Slovenia adopted the euro on 1st January 2007 and the euro is soon to be embraced by many eastern countries – the Baltic States are looking at 2008 – 2010. Consequently, travelling between countries is destined to become increasingly easy. It’s also good news for investors who will no longer be required to ride the rollercoaster of exchange rates, while those looking to secure a mortgage can expect a drop in inflation and interest rates as Eastern European countries seek to fulfil the requirements of the Eurozone. Finally, this is all good news for the property markets, which should expect to see a significant rise in prices and demand.
Bulgaria and Romania joined the EU on the 1st January 2007, but what will it mean for investors? Accession and its relationship to residential property prices is one of the most pervading questions surrounding membership. Bulgaria saw property price rises in anticipation of EU membership with real estate one of the country’s fastest-growing sectors, up 5.3% in 2005.
While EU membership doesn’t guarantee inflation within the property market, it does allow for economic stability and prosperity, which in turn allows the market to flourish. Lessons on this score can be learnt from Spain. In 1986 it joined the EU and faced challenges over its economic stability. However, tourist numbers increased dramatically – a similar picture to that of Bulgaria, up 22% annually – and foreign property purchase began in earnest and continued over the last 20 years.
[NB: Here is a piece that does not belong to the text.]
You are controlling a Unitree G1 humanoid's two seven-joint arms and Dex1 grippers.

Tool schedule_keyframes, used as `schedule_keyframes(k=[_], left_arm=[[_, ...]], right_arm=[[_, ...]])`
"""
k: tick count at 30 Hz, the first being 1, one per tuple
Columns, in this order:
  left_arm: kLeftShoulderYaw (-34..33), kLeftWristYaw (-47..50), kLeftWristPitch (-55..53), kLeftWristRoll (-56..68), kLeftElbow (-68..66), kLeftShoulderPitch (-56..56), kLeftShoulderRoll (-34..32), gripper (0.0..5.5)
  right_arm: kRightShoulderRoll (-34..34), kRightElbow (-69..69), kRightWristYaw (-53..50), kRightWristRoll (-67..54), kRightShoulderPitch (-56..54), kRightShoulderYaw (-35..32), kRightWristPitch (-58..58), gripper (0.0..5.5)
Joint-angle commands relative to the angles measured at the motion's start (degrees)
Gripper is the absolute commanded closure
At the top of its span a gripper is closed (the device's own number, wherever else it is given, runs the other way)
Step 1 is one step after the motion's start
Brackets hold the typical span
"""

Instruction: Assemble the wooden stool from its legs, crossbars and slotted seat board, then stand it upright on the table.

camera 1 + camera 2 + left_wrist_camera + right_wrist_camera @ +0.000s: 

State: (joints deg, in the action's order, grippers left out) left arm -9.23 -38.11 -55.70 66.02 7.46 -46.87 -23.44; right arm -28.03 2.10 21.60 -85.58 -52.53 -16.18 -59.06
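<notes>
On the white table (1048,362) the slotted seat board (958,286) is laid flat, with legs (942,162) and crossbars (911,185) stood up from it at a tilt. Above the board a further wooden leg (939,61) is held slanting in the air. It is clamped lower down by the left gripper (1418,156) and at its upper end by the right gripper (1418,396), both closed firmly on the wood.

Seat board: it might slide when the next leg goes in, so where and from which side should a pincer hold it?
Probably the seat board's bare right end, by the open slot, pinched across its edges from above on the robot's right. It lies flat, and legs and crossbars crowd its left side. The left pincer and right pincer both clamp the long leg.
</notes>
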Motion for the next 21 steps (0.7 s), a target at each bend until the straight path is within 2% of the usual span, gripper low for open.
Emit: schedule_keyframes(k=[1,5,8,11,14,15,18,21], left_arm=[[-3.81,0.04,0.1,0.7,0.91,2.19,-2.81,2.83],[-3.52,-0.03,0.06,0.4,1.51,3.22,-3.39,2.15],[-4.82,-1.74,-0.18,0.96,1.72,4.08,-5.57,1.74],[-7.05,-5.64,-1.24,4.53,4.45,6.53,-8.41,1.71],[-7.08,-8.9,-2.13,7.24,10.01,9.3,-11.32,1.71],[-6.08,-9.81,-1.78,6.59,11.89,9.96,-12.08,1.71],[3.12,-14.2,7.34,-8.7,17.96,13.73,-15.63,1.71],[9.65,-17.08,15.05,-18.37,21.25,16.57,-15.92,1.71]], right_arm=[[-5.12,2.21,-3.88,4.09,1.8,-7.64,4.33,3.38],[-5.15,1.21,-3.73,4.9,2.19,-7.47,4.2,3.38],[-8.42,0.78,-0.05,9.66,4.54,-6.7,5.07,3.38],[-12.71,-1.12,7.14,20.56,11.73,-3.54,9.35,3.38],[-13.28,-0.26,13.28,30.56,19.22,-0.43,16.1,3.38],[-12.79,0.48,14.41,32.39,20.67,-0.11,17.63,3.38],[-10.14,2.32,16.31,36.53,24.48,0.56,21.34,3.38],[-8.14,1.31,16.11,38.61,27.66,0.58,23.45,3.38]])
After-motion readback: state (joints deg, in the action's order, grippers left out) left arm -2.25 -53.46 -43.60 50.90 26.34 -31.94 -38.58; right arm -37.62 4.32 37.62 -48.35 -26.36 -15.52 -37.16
Over the last few years, Romania has seen capital growth of 30%, with rental yields as high as 15%, along with the development of a mortgage market. Thanks to EU membership, this growth is likely to have been safeguarded and PriceWaterhouseCoopers have earmarked Romania as the one place in Europe where investors can make money fast.
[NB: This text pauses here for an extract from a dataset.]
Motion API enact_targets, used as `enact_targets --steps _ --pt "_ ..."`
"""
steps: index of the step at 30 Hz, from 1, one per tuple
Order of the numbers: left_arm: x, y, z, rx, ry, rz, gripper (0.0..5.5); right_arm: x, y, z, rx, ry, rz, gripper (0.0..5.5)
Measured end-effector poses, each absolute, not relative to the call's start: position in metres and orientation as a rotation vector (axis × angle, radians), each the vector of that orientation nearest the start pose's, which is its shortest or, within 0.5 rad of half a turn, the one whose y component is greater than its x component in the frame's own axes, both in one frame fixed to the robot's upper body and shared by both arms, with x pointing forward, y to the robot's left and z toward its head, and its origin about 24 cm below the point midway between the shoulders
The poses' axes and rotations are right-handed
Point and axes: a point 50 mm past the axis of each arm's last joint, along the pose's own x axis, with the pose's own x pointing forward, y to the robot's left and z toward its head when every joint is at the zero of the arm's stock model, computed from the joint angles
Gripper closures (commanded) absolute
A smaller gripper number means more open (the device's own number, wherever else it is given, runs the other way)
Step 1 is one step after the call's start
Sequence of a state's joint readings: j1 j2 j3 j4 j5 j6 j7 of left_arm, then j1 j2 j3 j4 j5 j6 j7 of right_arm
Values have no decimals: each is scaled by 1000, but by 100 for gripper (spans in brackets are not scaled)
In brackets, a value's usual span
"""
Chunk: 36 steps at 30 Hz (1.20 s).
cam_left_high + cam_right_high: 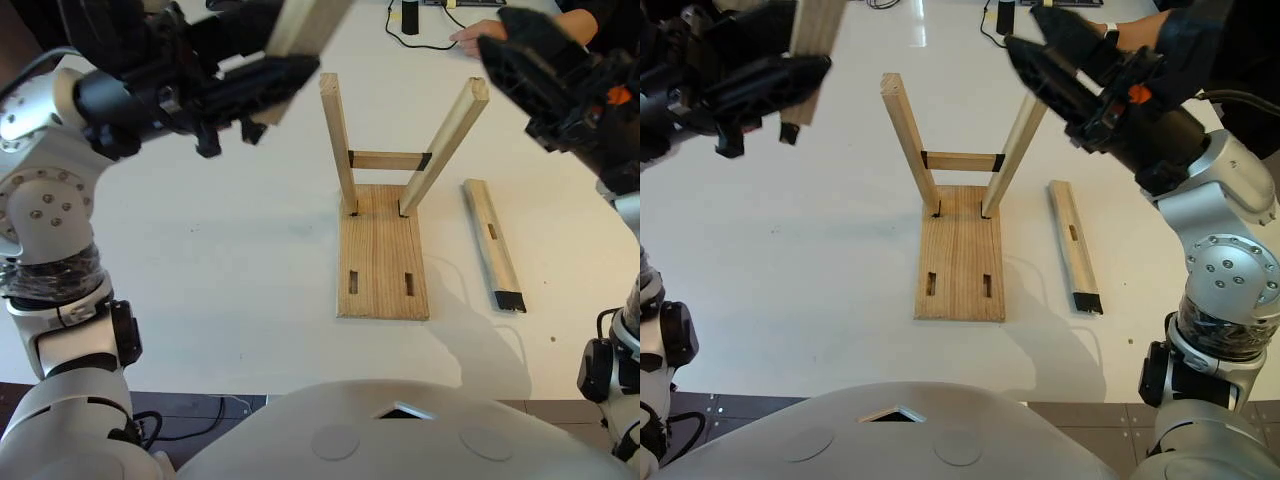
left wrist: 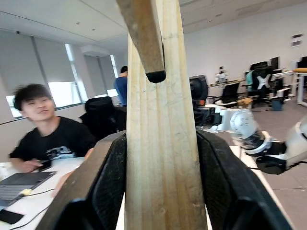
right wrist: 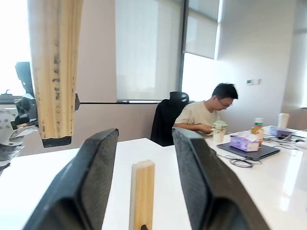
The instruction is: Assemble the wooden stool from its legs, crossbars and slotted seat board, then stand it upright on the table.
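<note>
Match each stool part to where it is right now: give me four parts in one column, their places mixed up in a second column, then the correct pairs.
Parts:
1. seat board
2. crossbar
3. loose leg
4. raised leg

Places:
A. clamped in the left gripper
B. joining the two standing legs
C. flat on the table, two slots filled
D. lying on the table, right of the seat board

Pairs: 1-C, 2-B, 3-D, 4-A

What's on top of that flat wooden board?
Two pale wooden legs, joined by a short crossbar, stand in the board's far slots; their ends inside are hidden. The near slots are empty.
</note>
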<state>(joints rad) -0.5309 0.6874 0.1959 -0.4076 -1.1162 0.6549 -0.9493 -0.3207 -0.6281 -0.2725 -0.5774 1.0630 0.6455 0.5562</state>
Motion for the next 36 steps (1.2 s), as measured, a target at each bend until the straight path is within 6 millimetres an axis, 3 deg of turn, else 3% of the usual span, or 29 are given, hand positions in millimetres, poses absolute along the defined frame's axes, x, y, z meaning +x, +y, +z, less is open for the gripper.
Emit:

THE TOURISM BOOM AND BUDGET FLIGHTS
It was the advent of package holidays that gave holidaymakers the idea that the lifestyle of sun, sea and sand could be enjoyed year-round – all they had to do was buy a property on foreign shores. It’s a well-known fact that as the number and regularity of budget flights have grown, so the overseas property market has expanded. The introduction of new flight routes has been responsible for the creation of new property markets and as more and more Eastern European countries join the EU, so the routes will continue to grow.
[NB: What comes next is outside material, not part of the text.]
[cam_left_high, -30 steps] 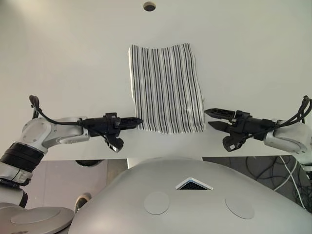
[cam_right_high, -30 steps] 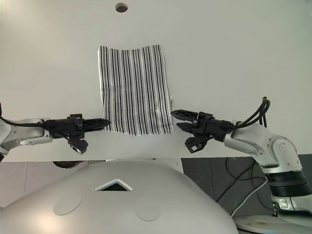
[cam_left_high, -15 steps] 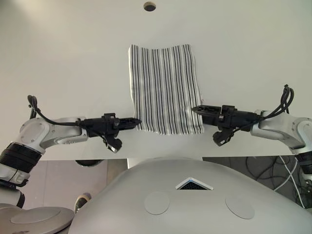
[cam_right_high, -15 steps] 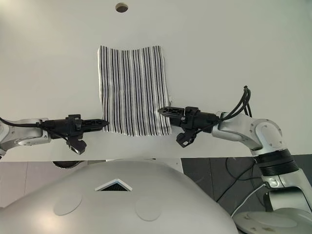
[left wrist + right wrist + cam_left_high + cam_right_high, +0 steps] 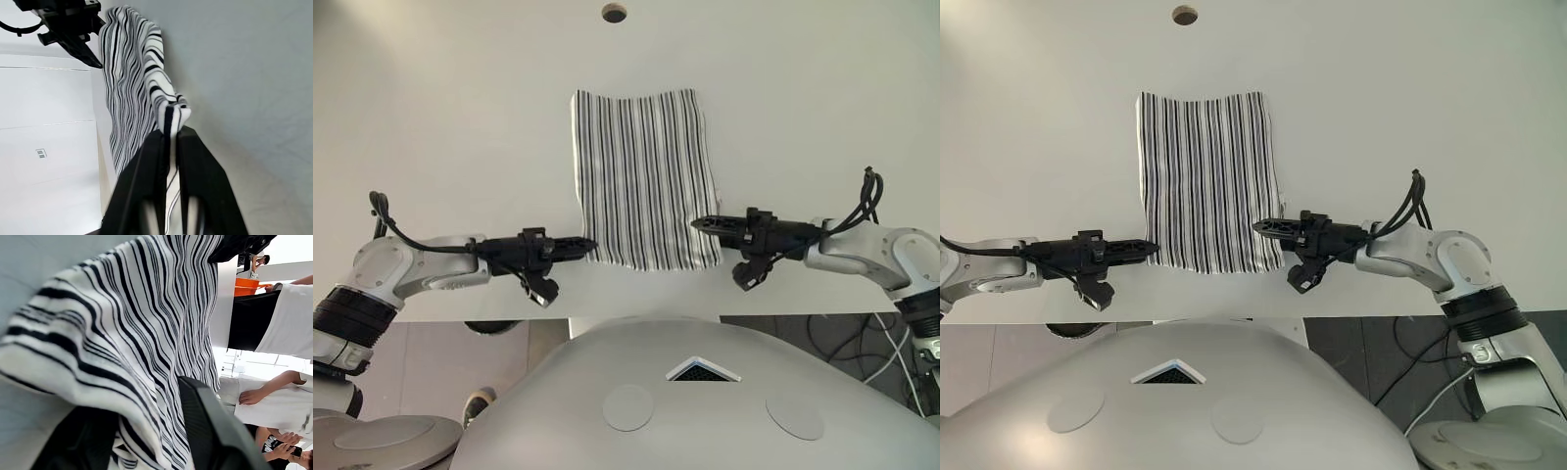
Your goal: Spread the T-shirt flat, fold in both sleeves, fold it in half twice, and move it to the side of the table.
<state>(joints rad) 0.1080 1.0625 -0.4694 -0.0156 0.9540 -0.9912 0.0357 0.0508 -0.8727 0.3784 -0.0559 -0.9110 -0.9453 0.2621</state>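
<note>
The striped T-shirt (image 5: 646,176) lies folded into a tall rectangle in the middle of the white table (image 5: 440,117). My left gripper (image 5: 590,244) sits at the shirt's near left corner, shut on it; the left wrist view shows the fabric (image 5: 127,73) pinched between the fingers (image 5: 193,161). At the near right corner my right gripper (image 5: 698,223) lies over the hem, shut on the cloth. In the right wrist view the striped cloth (image 5: 122,323) bunches between the black fingers (image 5: 208,431).
A round hole (image 5: 614,13) sits in the table at the far middle. The table's near edge (image 5: 607,315) runs just behind both grippers. Bare table lies left and right of the shirt. Cables (image 5: 862,343) hang past the edge at the right.
My right gripper has moved left from beside the shirt onto its near right corner, and its fingers have gone from open to shut. The left arm has stayed put.
</note>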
Between 2000 and 2004, there has been a 45% increase in the number of UK households owning a second home abroad. This correlates with the rise in passenger numbers. Since the 1980s, the number of international passengers per year has risen from 43 million to 167 million, and today 80% of Brits hold a passport compared with 24% in 1984. Ryanair has seen passenger numbers grow from 5.5 million in 2000 to nearly 31 million in 2006.
2006 saw aviation activity in Eastern Europe in double figures for the first time, with an overall 12% rise from 2005. Flights to Poland were up by 21%, Turkey by 19% and operations in and out of the Baltic States increased by a staggering 87% in summer 2006.
In the future, demand is unlikely to lessen. Between 2004 and 2005, tourism figures rose by 22% annually in Bulgaria and 22% in Turkey, with Poland seeing tourist figures hit 15.2 million in 2006, making it the 12th most visited country in the world. For investors looking to buy to let, this is good news – it’s also good news for the property market. Tourism means increased awareness of each country’s market, which in turn stimulates demand for property, and so those buyers looking to secure a good investment should keep an eye on the new and planned budget routes, as they are certain to stimulate the property market.